44 Years, One Big Move, and What LoriAnn and I Learned About Retiring Together

April 30, 2024 was my last day as a dentist.

After 37 years of early mornings, of patients who became friends, of building something from a single rented treatment room into a practice I was genuinely proud of, I walked out the door of Mountain Springs Dental for the last time.

And then LoriAnn and I got in the car and drove to Florida.

No farewell party. No slow wind-down. Just the two of us, the highway, and a whole lot of open road ahead.

I won’t pretend I had it all figured out. I didn’t. And I think that’s exactly why I’m writing this post. Because if you’re retiring alongside someone you love, there are things nobody warns you about. Things that are harder than you expect, and things that are better than you could have imagined.

Here’s what we learned.


The Transition Hits You Both, Just Differently

I thought retirement would feel like relief. And in some ways it did. But what I didn’t expect was how disorienting it would be to lose the structure that had defined me for nearly four decades.

For 37 years, I knew exactly who I was when I walked through that door. Dr. Garner. The dentist. The guy people trusted with their families’ health.

When that title disappeared, I felt it.

LoriAnn felt it too, but differently. She had spent years building her own identity alongside mine, supporting the practice, raising our five kids, running her own business, and quietly becoming one of the most resilient people I know. (If you don’t know LoriAnn’s story: she lost both her parents in a car accident at 18 and became guardian of her two younger sisters. She’s not someone who crumbles.) But even she had to adjust to a new version of our daily life, a new city, and a husband who was suddenly home all the time trying to figure out what came next.

What we learned: Retirement doesn’t happen to one person. It happens to the marriage. Give each other room to process it differently.
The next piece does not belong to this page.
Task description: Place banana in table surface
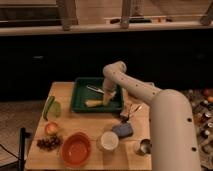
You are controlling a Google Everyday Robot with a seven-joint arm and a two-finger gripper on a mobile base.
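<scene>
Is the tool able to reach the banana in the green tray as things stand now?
Probably yes. The tool hangs inside the green tray, right beside the banana, and nothing lies between them; the silvery utensil sits farther back.

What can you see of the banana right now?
The small, slightly curved yellow-tan banana lies flat on the floor of the dark green rectangular tray, near its front edge, running roughly left to right. It looks whole and matte. The gripper reaches down at its right end; contact there can't be made out. It is not yet on the light wooden table surface.
</scene>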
Moving Across the Country in the Same Week You Retire Is a Lot

We didn’t just retire. We sold our home in Utah, left the community we’d been part of for decades, and relocated to Pensacola, Florida, all at the same time.

There’s a certain freedom in a clean break. But there’s also a grief that comes with it that nobody really prepares you for. You’re not just leaving a job. You’re leaving the favorite cafe you’ve gone to for years, the neighbors who knew your kids, the ward you worshipped with, the drive you could do in your sleep.

And then you’re somewhere new, where the streets are unfamiliar and the humidity hits you like a wall, and you’re starting over in your 60s.

The financial pressure was real too. A new mortgage at a much higher interest rate. Investments that hadn’t performed the way we’d hoped. The weight of needing to generate real income in a chapter of life where most people assume the hard part is over.

LoriAnn didn’t flinch. She never does. She dove into her own mission with the same energy she’s always had, writing, building, serving. Watching her reminded me that starting over isn’t failure. It’s just the next chapter.

What we learned: Don’t underestimate the emotional cost of a big move. Build in real time to grieve what you left and discover what you’ve found.


Your Spouse Can’t Be Your Only Anchor

Here’s an honest one.

When you retire and relocate simultaneously, your spouse can easily become your entire social world. That’s a lot of weight to put on one person, even one as remarkable as LoriAnn.

We had to be intentional about building separate lives inside our shared one. Her work with women in Croatia. My exploration of new income paths and new purpose. The friendships we’re each cultivating here in Pensacola.

A healthy retirement marriage isn’t two people doing everything together. It’s two people who each have something to bring back to the table at the end of the day.

What we learned: Encourage each other’s independence. Your marriage will be stronger for it, not weaker.


Faith Is the Constant When Everything Else Changes

I won’t speak for everyone, but for us, faith has been the thing that made the uncertainty bearable.

When you’ve built your identity around a title and a profession for nearly 40 years and then that’s gone, you need something deeper to stand on. For LoriAnn and me, that’s our faith. It’s been the compass when the map looked unfamiliar.

Whatever that anchor is for you, whether it’s faith, family, community, or service, hold onto it. You’re going to need it.

What we learned: Don’t leave your spiritual life behind when you leave your career. It matters more in retirement, not less.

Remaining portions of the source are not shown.